Le domande che ci fai sui pezzi workwear vintage
Quanto vale oggi una giacca Carhartt Detroit vintage?
Dipende soprattutto da tre cose: il paese di fabbricazione, la presenza di un'etichetta sindacale e lo stato della fodera. Visto su Grailed ed eBay nel 2026, gli import recenti girano intorno a 35-70$, i pezzi USA con etichetta sindacale in buono stato salgono a 150-250$, e le configurazioni più ricercate (fodera coperta, stato quasi nuovo) a volte superano i 400-500$.
Qual è la differenza tra un chore coat e la giacca Carhartt Detroit?
Il chore coat è la famiglia in senso ampio: una giacca da lavoro ampia, con grandi tasche, chiusa con bottoni a pressione, indossata fin dall'inizio del Novecento. La giacca Detroit ne è una declinazione precisa, con chiusura a zip, colletto in velluto e fodera coperta o trapuntata. Tutte le giacche Detroit sono chore coat, il contrario non è vero.
Il Carhartt WIP vintage ha la stessa quotazione del Carhartt workwear originale?
No, sono due mercati diversi. Carhartt WIP è la linea streetwear europea lanciata nel 1994, con tagli rielaborati e materiali più vari — non il marchio da lavoro americano fondato nel 1889. I collezionisti che cercano vero workwear vintage guardano il tessuto, il taglio e l'etichetta originale Carhartt US, non le riedizioni WIP, anche se queste hanno il loro proprio mercato di seconda mano.
Come riconoscere un vero Ben Davis Gorilla Cut?

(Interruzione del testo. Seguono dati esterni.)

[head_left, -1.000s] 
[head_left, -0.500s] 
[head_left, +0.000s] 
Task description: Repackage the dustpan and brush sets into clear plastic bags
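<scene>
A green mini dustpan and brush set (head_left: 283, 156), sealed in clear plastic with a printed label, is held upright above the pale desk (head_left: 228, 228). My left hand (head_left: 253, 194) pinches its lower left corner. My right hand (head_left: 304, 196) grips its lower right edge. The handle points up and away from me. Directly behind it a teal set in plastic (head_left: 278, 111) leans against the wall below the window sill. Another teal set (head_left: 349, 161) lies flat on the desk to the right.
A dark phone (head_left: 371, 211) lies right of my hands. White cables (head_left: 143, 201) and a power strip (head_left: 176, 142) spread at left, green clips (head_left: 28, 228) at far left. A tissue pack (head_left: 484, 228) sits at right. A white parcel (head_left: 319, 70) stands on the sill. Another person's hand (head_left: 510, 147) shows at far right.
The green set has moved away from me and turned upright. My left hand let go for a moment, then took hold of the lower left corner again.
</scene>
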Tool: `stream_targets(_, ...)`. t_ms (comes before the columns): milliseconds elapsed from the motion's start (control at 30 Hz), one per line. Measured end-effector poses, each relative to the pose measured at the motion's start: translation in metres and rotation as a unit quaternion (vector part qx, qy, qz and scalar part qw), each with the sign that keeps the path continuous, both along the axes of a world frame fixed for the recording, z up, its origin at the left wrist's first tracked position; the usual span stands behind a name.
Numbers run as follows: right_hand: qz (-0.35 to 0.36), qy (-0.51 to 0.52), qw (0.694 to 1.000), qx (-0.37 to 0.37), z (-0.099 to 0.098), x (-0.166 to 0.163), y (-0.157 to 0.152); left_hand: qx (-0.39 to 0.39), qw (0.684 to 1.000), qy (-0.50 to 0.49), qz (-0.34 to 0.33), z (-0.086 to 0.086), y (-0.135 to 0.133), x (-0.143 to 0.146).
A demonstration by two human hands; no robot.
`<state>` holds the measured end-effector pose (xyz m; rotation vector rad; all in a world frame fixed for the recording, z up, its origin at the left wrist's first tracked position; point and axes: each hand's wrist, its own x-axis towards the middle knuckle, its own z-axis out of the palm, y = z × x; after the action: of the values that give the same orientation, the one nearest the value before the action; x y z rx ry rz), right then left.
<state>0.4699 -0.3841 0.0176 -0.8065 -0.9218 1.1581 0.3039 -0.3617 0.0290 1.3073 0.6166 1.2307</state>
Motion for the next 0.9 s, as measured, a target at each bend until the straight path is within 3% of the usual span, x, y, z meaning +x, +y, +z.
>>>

Il Gorilla Cut si distingue dal taglio standard Original Ben's per una vestibilità molto più ampia e un tessuto più spesso — l'etichetta e il bottone precisano generalmente il taglio. Come per ogni pezzo vintage, il paese di fabbricazione (USA) e lo stato generale del tessuto e delle cuciture restano gli indizi più affidabili.

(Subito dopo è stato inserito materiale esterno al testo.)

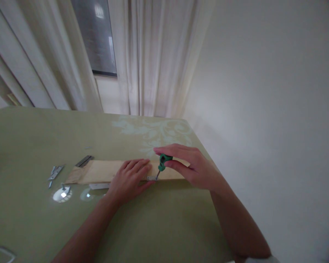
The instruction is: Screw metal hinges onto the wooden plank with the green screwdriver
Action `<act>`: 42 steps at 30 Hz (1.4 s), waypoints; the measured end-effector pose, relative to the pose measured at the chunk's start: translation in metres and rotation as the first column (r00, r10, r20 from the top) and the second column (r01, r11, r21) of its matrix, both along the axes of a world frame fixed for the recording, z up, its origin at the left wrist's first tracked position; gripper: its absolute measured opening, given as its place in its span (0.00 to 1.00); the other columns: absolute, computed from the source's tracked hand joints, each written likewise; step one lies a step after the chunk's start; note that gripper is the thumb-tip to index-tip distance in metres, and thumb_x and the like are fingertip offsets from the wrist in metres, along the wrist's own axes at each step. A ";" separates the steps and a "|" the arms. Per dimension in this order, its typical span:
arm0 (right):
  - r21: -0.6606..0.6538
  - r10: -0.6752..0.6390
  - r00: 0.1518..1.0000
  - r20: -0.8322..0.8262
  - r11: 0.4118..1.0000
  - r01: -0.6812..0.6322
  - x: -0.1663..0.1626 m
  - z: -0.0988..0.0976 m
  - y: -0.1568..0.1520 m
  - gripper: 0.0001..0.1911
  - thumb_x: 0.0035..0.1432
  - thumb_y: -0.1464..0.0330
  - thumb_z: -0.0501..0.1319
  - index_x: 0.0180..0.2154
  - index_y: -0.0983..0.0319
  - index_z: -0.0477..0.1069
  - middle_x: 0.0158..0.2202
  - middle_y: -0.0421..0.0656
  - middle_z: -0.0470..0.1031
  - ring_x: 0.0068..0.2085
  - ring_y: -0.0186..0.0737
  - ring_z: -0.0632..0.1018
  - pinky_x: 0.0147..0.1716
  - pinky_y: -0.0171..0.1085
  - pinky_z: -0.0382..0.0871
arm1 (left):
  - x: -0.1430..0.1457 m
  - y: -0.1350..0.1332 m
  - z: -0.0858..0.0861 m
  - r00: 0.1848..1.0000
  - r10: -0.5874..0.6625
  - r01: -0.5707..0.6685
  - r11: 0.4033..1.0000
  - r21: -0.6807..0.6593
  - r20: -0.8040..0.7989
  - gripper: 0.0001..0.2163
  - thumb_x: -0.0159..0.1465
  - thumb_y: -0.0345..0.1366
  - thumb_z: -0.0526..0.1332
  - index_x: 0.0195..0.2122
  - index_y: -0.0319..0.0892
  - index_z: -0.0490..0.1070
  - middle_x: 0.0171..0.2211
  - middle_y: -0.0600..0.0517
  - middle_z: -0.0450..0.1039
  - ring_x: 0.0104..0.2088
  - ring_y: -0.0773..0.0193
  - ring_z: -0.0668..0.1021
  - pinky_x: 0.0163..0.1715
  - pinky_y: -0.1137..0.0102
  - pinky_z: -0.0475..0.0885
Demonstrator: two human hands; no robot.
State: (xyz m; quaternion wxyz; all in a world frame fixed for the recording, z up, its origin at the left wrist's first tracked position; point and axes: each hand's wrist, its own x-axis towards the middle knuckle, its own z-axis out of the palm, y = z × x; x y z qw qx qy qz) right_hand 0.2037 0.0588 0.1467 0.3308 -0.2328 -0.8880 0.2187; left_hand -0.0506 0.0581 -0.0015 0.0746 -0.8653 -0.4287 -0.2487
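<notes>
At the left of the table (30,146) lie a metal plate (56,171) and a screw (50,185). Next, a dark metal strip (84,161) sits at the left end of the board (101,170), which lies flat. The left hand (131,179) rests on the board, fingers spread out on top, thumb along the near edge beside a small bracket (151,178). A screwdriver (163,160) stands tilted, tip at that bracket; the right hand (193,164) pinches its green handle between fingers and thumb.

Wooden board (104,171) — matt; tabletop (57,138) — glossy.
</notes>
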 end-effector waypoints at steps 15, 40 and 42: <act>-0.007 -0.241 0.961 -0.135 0.970 0.243 -0.007 -0.006 -0.001 0.12 0.64 0.66 0.71 0.50 0.53 0.83 0.46 0.39 0.87 0.46 0.44 0.86 0.49 0.40 0.81 | 0.000 0.000 -0.001 1.000 0.010 -0.010 1.000 0.006 -0.025 0.21 0.70 0.51 0.64 0.58 0.46 0.75 0.62 0.45 0.76 0.58 0.46 0.77 0.55 0.52 0.72; 0.140 -0.482 0.865 -0.142 0.855 0.499 0.008 0.008 -0.008 0.25 0.61 0.63 0.73 0.56 0.56 0.68 0.38 0.37 0.79 0.32 0.33 0.82 0.35 0.32 0.78 | -0.005 0.005 -0.004 0.991 -0.122 0.114 0.986 0.119 0.059 0.12 0.76 0.39 0.57 0.56 0.43 0.74 0.51 0.46 0.82 0.49 0.55 0.82 0.50 0.59 0.73; 0.173 -0.502 0.853 -0.145 0.835 0.522 0.008 0.007 -0.007 0.25 0.61 0.62 0.73 0.56 0.56 0.68 0.38 0.37 0.80 0.32 0.34 0.81 0.35 0.32 0.78 | -0.005 0.006 -0.005 0.991 -0.114 0.104 0.986 0.129 0.071 0.12 0.77 0.36 0.55 0.56 0.41 0.74 0.50 0.46 0.82 0.47 0.56 0.82 0.49 0.59 0.73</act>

Che taglia prendere su un pantalone workwear vintage (Carhartt, Dickies)?
Come i jeans, questi pantaloni si misurano in taglia americana W/L (girovita / lunghezza gamba), non in taglia italiana. I tagli workwear taglia più generosamente, pensati per muoversi e sovrapporre strati, quindi meglio fidarsi delle misure a piatto piuttosto che della taglia indicata sull'etichetta.